▶ [ACTIVITY]: Note how many lines in these entries contain "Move", and reply with that number alone.

⟨

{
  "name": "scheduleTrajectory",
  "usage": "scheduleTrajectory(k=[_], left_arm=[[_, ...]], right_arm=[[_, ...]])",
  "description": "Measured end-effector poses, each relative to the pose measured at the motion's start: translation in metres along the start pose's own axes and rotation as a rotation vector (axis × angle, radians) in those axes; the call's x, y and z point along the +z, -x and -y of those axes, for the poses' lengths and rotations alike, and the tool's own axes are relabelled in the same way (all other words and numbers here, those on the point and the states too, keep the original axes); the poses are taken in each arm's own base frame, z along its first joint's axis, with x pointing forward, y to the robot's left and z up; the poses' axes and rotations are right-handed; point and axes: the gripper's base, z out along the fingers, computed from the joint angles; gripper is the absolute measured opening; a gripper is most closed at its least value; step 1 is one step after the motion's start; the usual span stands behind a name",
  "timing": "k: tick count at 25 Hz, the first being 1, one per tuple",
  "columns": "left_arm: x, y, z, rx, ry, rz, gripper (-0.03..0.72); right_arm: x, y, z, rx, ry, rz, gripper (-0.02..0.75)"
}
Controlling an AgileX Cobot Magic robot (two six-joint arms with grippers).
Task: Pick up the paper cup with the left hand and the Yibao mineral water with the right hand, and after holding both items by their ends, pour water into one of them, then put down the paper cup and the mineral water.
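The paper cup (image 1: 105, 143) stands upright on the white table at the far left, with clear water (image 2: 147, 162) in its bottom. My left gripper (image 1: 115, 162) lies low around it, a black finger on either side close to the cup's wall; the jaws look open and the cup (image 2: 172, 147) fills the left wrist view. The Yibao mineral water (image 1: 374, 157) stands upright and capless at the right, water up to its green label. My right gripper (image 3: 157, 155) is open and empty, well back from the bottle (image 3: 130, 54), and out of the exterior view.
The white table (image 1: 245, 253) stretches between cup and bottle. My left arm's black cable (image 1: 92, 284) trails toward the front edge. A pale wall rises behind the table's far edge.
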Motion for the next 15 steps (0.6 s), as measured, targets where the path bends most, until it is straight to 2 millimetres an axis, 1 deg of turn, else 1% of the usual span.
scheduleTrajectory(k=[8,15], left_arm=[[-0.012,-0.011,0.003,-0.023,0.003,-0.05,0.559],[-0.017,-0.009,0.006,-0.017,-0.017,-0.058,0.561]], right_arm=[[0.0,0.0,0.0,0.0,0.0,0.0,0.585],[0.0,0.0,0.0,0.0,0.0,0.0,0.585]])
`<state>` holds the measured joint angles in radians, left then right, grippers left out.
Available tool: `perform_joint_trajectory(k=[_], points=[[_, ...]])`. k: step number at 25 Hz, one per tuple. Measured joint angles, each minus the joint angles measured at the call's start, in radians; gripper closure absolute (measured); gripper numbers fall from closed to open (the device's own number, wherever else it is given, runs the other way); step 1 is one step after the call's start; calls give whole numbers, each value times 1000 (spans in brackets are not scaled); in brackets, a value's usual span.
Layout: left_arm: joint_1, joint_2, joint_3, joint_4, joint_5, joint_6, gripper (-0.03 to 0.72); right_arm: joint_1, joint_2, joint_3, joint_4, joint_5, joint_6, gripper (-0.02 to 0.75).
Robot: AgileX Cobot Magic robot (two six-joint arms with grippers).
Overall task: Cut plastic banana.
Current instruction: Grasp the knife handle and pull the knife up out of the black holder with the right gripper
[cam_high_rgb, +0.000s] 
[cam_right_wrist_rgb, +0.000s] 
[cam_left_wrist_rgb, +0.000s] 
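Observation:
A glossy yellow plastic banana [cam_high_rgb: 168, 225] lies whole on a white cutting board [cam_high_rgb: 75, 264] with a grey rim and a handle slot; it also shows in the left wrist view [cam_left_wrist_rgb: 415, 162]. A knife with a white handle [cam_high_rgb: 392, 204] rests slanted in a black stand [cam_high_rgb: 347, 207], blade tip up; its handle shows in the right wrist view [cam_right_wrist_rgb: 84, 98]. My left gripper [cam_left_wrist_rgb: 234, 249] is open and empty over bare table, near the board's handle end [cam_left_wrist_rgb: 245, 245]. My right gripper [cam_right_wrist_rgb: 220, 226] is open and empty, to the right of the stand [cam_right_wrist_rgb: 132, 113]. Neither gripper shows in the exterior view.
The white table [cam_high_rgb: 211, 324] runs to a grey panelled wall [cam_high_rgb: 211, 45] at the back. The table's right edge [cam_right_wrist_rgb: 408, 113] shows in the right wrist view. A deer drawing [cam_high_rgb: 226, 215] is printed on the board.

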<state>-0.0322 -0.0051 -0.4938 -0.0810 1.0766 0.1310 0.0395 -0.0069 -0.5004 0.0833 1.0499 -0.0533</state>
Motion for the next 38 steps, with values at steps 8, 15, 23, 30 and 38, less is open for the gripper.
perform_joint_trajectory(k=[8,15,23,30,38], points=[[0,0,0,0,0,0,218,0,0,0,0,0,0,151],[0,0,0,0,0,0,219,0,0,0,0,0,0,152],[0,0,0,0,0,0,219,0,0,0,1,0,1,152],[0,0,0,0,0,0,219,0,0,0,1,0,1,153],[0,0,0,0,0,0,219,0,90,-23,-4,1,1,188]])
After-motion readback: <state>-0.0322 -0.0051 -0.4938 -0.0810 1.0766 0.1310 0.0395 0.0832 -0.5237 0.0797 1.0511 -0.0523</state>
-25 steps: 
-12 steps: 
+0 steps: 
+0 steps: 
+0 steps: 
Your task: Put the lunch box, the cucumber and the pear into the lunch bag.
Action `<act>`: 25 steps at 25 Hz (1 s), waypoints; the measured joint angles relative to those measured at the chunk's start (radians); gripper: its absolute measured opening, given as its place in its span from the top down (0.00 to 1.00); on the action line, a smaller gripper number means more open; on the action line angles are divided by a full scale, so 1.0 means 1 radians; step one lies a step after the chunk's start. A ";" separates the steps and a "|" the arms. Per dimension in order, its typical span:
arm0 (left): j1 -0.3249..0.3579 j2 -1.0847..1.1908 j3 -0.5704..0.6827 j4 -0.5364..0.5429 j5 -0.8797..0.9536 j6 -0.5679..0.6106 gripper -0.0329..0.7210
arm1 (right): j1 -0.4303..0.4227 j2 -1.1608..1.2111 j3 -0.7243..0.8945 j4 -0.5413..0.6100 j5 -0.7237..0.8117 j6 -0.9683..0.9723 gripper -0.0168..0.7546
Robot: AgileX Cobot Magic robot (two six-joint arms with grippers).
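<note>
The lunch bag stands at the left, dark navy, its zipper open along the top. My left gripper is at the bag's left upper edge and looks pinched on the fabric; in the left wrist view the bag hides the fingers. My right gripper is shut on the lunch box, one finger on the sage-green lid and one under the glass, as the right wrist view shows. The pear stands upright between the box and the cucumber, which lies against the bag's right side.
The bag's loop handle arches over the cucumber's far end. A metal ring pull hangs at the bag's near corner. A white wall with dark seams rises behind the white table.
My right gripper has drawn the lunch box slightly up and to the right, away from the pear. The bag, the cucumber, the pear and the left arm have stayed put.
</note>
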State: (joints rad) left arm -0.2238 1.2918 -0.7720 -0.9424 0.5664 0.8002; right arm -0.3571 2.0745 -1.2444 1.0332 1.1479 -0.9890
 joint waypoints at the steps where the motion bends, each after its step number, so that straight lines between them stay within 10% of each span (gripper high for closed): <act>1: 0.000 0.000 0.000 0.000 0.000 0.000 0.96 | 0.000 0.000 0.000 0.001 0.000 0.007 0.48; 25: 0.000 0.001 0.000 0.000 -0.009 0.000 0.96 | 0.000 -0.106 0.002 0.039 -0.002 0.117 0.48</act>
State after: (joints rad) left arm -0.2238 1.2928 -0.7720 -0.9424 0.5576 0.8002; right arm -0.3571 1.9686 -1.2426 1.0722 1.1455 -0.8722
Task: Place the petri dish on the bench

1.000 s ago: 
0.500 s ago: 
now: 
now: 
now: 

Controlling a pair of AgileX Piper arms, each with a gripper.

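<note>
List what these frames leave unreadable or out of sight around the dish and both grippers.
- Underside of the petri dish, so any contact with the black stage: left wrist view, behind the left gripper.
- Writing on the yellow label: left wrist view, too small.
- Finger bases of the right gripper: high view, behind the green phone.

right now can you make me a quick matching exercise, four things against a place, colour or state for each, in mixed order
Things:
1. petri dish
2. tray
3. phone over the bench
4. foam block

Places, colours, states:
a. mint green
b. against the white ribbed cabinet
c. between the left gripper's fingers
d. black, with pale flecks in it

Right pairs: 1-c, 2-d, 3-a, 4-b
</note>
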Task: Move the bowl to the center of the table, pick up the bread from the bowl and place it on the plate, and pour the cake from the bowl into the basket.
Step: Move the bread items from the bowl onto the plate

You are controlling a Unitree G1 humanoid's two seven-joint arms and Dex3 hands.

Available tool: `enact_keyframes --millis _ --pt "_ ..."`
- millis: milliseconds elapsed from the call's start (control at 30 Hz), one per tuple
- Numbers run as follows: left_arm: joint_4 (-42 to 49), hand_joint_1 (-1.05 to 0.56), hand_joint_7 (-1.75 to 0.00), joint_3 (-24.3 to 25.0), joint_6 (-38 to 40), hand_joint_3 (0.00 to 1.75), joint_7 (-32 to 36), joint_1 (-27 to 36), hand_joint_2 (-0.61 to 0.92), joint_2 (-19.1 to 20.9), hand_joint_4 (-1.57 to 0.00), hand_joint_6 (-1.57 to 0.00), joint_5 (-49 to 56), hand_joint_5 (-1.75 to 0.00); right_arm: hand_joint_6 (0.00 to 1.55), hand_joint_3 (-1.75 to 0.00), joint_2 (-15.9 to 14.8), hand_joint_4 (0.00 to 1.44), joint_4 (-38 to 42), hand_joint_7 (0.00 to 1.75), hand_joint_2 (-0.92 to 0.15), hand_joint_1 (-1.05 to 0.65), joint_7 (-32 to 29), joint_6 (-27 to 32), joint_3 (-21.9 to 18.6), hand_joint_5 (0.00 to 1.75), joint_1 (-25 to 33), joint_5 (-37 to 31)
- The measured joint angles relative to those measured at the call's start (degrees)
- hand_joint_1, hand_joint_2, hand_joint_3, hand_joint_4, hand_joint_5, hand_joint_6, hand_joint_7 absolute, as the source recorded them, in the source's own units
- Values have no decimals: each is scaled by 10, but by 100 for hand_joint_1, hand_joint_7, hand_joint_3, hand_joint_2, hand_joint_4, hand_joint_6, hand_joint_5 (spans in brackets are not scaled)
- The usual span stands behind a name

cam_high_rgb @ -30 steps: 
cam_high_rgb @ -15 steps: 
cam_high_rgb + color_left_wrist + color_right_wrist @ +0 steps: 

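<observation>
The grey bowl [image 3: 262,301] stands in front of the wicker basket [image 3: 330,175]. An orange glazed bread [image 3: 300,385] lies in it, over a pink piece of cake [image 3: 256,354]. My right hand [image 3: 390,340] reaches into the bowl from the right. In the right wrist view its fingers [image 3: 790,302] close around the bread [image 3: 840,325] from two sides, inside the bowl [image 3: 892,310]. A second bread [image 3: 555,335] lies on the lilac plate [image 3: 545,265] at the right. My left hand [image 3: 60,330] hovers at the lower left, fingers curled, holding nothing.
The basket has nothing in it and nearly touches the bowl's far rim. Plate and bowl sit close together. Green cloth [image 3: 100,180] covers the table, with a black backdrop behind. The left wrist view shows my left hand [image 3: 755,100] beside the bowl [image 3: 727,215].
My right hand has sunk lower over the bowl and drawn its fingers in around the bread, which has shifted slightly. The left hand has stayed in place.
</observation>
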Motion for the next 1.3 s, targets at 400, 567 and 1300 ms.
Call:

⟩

▶ [WRITTEN SOLUTION]: 2